Jaka segera menanyai Intan yang sedang shock melihat keempat pria yang akan menculiknya tiba-tiba jatuh terkapar begitu saja dan tiba-tiba juga di sampingnya sudah berdiri pria miskin yang dikenalnya.
“Jaka….”
Sepasang mata indah Intan tiba-tiba berkabut setelah mengamati dengan jelas sosok pria yang menolongnya.
Jaka hanya tersenyum sambil menganggukkan kepalanya dengan pelan sebagai tanda mengiyakan pertanyaan Intan.
“Jaka…. saya benar-benar tidak tahu apa yang akan terjadi kalau kamu tidak datang… ihik ihik ihik…”
Tiba-tiba Intan menangis terharu sambil menatap Jaka sambil memegangi tangannya, di tatapan mata Intan dipenuhi dengan rasa terimakasih yang tiada terhingga atas pertolongannya.
Kemudian tanpa Jaka bersiap untuk menerima apa yang terjadi, Intan sudah memeluknya dengan erat sambil menangis di dadanya.
Tatapan Jaka langsung kosong memandang ke kejauhan setelah Intan memeluk tubuhnya.
Bau harum parfum mahal dan wangi rambut Intan menyeruak memasuki lobang hidungnya membuat otak Jaka langsung dipenuhi dengan fantasi yang membuatnya tiba-tiba mimisan dan dari lobang hidungnya keluar darah.
“Sudahlah, ayo saya antar kamu pulang.
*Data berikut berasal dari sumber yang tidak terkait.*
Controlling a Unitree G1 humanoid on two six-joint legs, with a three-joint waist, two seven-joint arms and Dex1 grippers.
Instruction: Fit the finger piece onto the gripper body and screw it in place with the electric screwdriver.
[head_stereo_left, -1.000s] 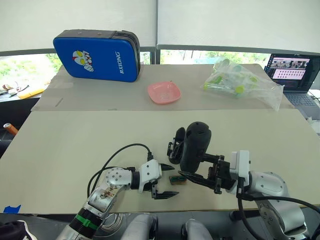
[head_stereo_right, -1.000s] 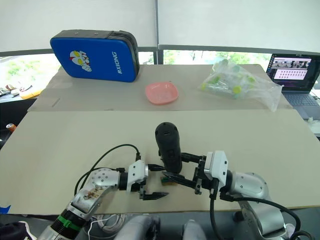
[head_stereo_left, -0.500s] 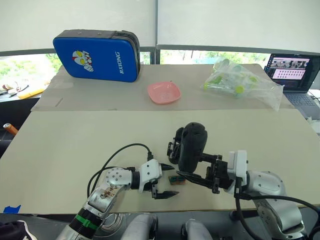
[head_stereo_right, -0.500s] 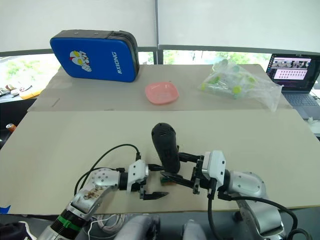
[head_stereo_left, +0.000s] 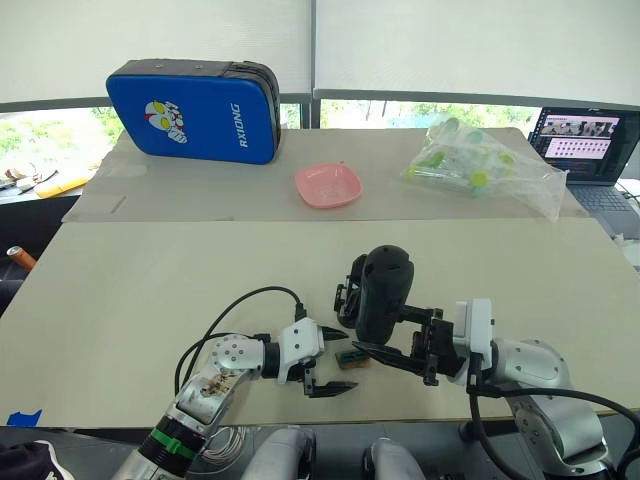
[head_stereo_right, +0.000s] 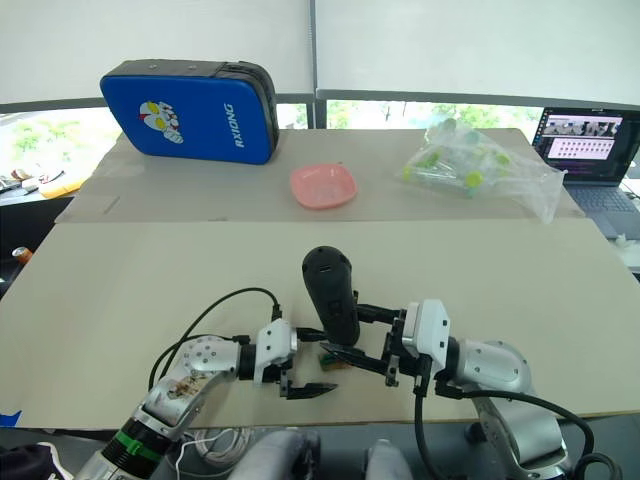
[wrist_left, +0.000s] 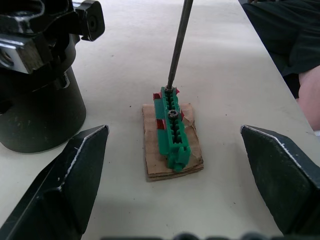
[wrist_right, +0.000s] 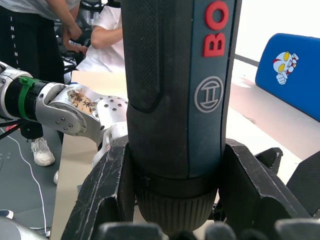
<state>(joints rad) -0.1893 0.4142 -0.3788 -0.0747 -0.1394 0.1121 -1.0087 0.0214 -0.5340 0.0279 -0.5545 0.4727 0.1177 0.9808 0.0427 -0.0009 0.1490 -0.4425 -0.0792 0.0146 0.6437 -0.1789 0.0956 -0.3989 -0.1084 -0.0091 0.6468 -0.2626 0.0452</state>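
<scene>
Half the gripper body (head_stereo_left: 352, 290) hides behind the electric screwdriver (head_stereo_left: 381, 295).

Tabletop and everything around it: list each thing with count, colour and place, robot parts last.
Electric screwdriver: one, thick black cylinder with red lettering, upright, its metal bit on the green block.
Green plastic block on brown card: one, near table edge, between the claws.
Gripper body: one, black blocky mechanism, just behind the screwdriver.
Pink shallow dish: one, far middle of the table.
Blue hard case: one, cartoon print, far left, standing on edge.
Clear plastic bag: one, green-and-white contents, far right.
Laptop: one, dark, screen lit, beyond the table's far right corner.
Cream table: one.
People: at least two, standing in the right wrist view's background.
Left claw: black, open, flanking the green block.
Right claw: black, shut on the screwdriver.
</scene>
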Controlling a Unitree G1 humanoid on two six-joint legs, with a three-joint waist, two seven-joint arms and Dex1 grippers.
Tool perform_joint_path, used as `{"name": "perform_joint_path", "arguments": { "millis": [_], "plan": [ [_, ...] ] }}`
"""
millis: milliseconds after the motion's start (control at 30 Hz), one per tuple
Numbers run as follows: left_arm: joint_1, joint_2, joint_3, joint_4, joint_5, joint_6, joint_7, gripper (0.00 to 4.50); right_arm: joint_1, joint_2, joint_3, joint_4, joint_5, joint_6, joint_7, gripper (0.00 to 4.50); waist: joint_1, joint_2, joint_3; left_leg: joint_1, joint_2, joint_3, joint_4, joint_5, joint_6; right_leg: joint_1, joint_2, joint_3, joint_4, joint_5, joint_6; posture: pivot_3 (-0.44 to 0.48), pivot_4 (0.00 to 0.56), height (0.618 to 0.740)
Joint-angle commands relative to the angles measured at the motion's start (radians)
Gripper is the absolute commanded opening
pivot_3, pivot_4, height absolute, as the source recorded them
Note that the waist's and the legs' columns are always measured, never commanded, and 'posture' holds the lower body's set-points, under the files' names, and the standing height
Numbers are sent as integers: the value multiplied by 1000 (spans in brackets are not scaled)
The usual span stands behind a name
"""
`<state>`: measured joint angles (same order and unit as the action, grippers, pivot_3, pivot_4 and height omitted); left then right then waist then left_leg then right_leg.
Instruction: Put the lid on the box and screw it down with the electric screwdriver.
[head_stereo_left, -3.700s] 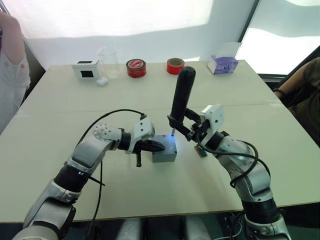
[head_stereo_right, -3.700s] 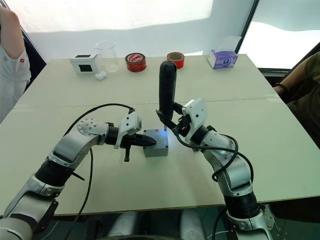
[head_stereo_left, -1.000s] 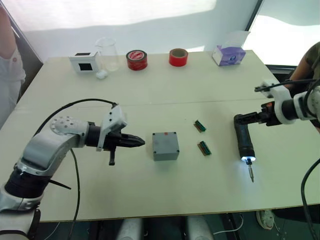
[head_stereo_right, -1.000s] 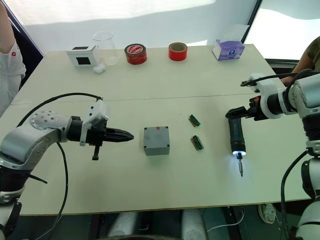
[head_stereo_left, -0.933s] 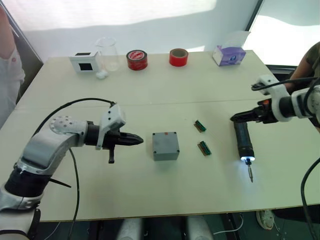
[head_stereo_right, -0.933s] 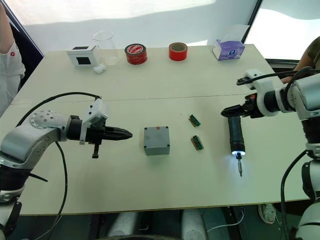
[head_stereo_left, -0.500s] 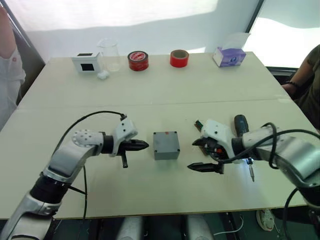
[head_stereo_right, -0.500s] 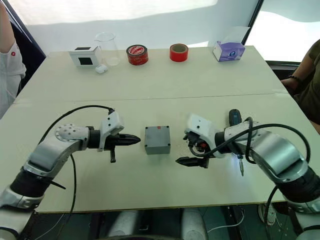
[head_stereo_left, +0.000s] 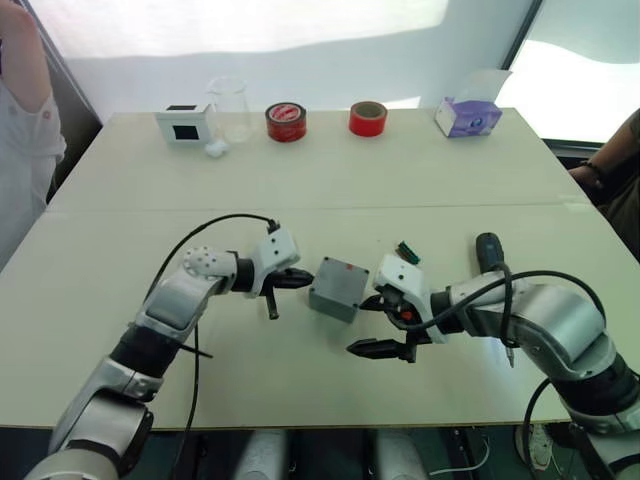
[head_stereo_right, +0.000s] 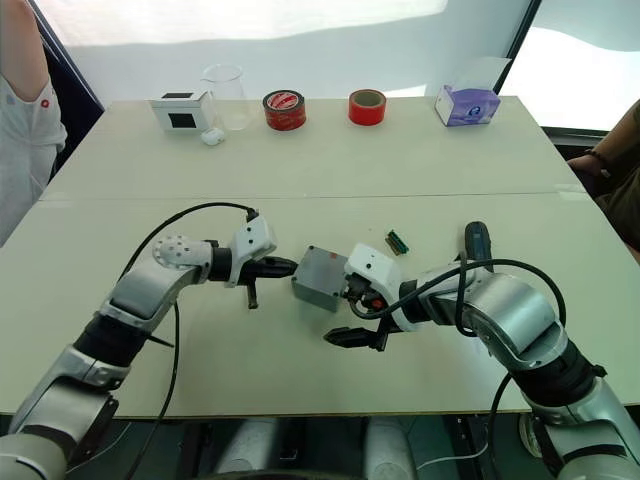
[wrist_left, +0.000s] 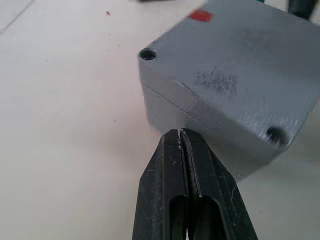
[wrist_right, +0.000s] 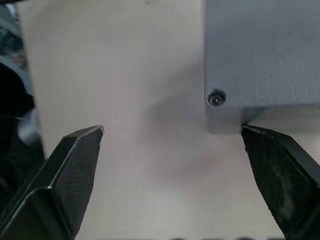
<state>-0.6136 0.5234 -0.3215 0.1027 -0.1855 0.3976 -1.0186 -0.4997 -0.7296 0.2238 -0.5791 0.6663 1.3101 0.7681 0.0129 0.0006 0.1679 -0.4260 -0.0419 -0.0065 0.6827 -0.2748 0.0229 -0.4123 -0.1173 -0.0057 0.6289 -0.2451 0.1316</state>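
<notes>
The box (head_stereo_left: 339, 287) sits tilted mid-table with the lid (wrist_left: 235, 65) on it, between the two grippers. The left gripper (head_stereo_left: 303, 280), fingers pressed together and holding nothing, points at the box's left side. The right gripper (head_stereo_left: 372, 325) is spread wide, one finger at the box's right edge (the other lower, off the box). The screwdriver (head_stereo_left: 490, 254) lies to the right.
</notes>
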Motion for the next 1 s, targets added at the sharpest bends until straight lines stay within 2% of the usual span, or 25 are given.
{"name": "perform_joint_path", "arguments": {
  "millis": [33,133,267,433,533,633,800,1000],
  "plan": [
    [-31,-1,36,29,8,-50,-7,0,-7,15,-91,-50,63,50,-28,4487,-1,0,0,0,0,0,0,0,0,0,0,0,0,0,0,0,150,740],
    [-20,31,55,40,8,-59,-19,0,-3,-40,-104,-60,58,38,-24,4487,-2,0,0,0,0,0,0,0,0,-1,0,0,0,0,0,0,150,740],
    [44,103,68,-42,-11,-10,-51,0,1,-169,-38,3,-62,-125,17,4487,-5,0,0,0,0,0,0,0,0,-1,0,0,0,0,0,0,150,740],
    [150,147,67,-217,-58,100,-81,0,-45,-190,82,173,-229,-340,69,4487,-5,0,0,0,1,1,0,0,0,-1,0,0,0,0,0,0,150,740],
    [177,127,61,-269,-62,144,-52,0,-66,-159,129,248,-284,-420,101,4487,0,0,0,0,0,1,0,0,0,-1,0,0,0,0,0,0,150,740],
    [174,71,35,-283,-44,163,-4,0,-85,-105,167,284,-305,-471,142,4487,-1,0,0,0,0,1,0,0,0,0,0,0,0,0,0,0,150,740],
    [135,22,37,-237,-29,148,29,0,-66,-86,167,245,-292,-458,188,4487,-1,0,0,0,0,1,0,0,0,0,0,0,1,0,0,0,150,740],
    [97,15,37,-181,-17,115,25,0,-30,-72,137,170,-262,-394,172,4487,-1,0,0,0,0,0,0,0,0,0,0,0,0,0,0,0,150,740]
  ]
}}
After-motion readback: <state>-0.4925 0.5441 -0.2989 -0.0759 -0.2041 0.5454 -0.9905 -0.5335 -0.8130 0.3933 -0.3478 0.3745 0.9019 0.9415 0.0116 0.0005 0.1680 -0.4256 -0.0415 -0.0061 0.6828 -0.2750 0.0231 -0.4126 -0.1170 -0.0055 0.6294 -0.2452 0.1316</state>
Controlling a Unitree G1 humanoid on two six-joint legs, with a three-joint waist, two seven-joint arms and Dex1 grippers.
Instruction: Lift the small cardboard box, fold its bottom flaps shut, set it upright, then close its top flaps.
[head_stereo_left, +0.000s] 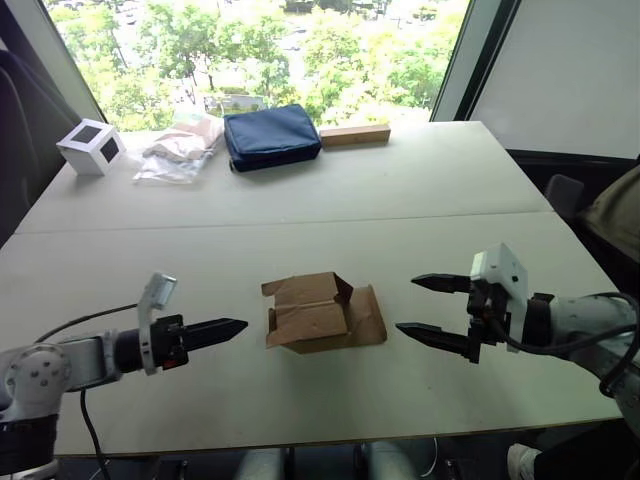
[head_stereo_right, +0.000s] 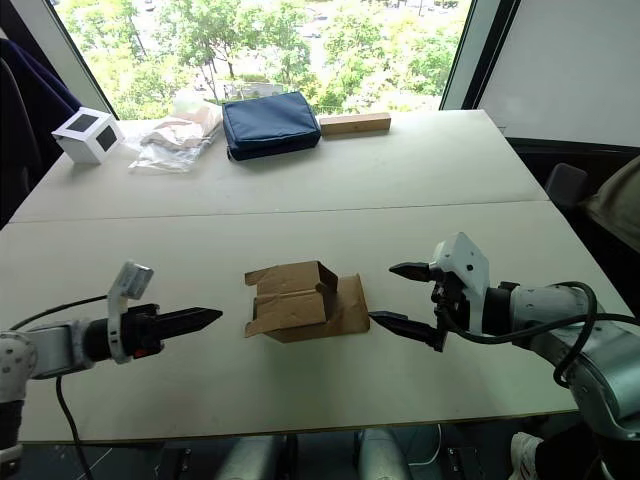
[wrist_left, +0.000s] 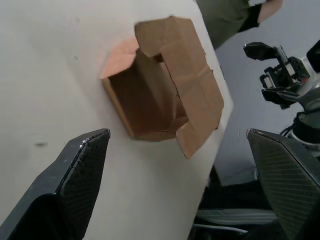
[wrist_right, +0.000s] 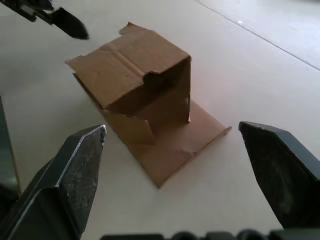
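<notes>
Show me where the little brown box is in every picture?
Left eye view: small cardboard box on the table, between both grippers.
Right eye view: same spot, low centre.
Left wrist view: above the fingers, open end facing the camera.
Right wrist view: centre.
Shared landmark: the pale table.

Small cardboard box (head_stereo_left: 318, 312) on its side on bench (head_stereo_left: 400, 200), dead ahead at my 12 o'clock. Plain brown corrugated, both ends open. Flaps (head_stereo_left: 372, 318) at its 3 o'clock end splayed flat on bench; flaps (head_stereo_left: 283, 290) at 9 o'clock end loosely spread.
</notes>
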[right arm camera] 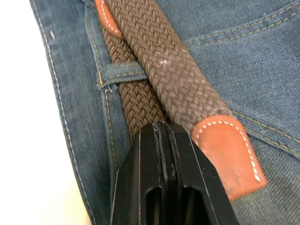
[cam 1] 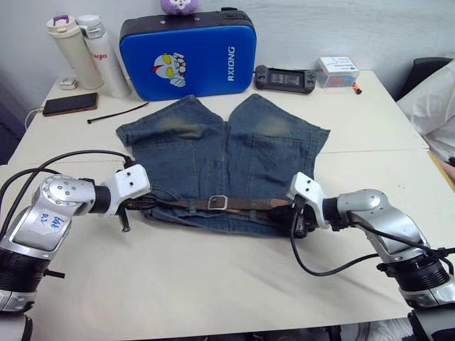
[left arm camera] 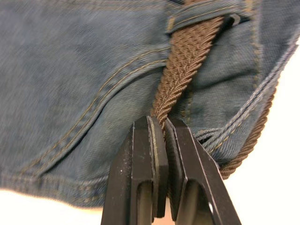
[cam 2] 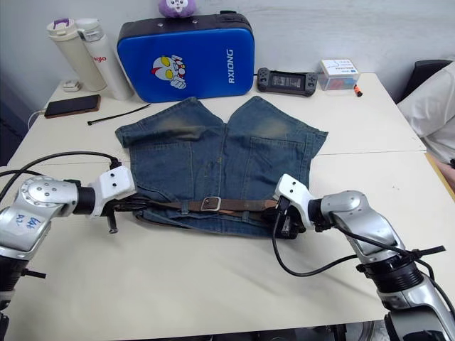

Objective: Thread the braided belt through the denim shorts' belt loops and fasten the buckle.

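The belt (cam 1: 234, 204) is lying along the shorts (cam 1: 220, 160) waistband. At 9 o'clock the left pincer (left arm camera: 161, 129) is being clamped on it; at 3 o'clock the right pincer (right arm camera: 161, 131) is likewise pinching the belt.

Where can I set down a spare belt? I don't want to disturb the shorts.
The widest bare patch of table is the near part, between the two arms and below the shorts. Another lies right of the shorts, in front of the game controller. The far edge is crowded: bottles, phone, cable tie, blue case, small box.
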Controlling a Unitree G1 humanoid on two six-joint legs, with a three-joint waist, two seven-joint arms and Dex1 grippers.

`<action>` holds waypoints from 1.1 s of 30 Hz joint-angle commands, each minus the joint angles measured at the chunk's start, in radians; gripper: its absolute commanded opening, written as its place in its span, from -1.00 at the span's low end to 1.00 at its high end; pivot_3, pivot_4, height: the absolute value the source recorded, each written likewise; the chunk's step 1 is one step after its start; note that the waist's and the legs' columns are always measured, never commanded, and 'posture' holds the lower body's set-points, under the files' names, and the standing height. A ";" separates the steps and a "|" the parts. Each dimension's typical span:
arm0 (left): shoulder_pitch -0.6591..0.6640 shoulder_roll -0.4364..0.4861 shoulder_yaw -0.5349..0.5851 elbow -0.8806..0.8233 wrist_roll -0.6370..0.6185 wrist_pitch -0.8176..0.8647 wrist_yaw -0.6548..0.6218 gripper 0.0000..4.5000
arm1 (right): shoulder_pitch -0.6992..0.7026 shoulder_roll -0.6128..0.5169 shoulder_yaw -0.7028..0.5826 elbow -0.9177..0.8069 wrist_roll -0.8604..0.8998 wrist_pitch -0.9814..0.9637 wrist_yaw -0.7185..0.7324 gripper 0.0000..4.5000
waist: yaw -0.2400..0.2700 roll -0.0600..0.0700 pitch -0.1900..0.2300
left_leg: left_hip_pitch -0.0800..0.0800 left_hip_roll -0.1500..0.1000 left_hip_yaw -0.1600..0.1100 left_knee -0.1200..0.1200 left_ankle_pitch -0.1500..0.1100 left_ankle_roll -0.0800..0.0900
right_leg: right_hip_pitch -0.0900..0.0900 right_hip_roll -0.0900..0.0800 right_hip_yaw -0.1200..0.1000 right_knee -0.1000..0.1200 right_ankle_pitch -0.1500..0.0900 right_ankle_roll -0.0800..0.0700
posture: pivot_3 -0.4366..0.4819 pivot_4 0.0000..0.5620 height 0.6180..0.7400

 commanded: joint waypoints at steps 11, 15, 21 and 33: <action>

Jangan kelamaan di tempat ini nanti akan menimbulkan kehebohan yang tidak perlu.”
Jaka segera menarik tubuh Intan yang sedang memeluk tubuhnya dengan satu tangan memegangi lobang hidungnya yang mengeluarkan darah.
Hal ini sangatlah wajar, karena selama ini Jaka tidak terlalu dekat dengan wanita, sehingga ketika sekarang ada wanita cantik yang memeluknya tentu saja dia tidak bisa menahan fantasi aneh itu.
Setelah mendorong tubuh Intan agar melepas pelukannya, segera saja Jaka mendongak menatap langit agar darah yang keluar dari mulutnya tidak sampai jatuh.
Sementara itu Intan yang melihat apa yang dilakukan Jaka tampak tersenyum, karena dia juga bisa melihat kalau dari lobang hidung Jaka mengeluarkan darah.
“Tutup pakai ini darahmu.”
Intan segera menyerahkan tisu yang selalu di bawa di dalam tas kecilnya kepada Jaka untuk menghapus dan menghentikan aliran darah yang keluar dari hidungnya.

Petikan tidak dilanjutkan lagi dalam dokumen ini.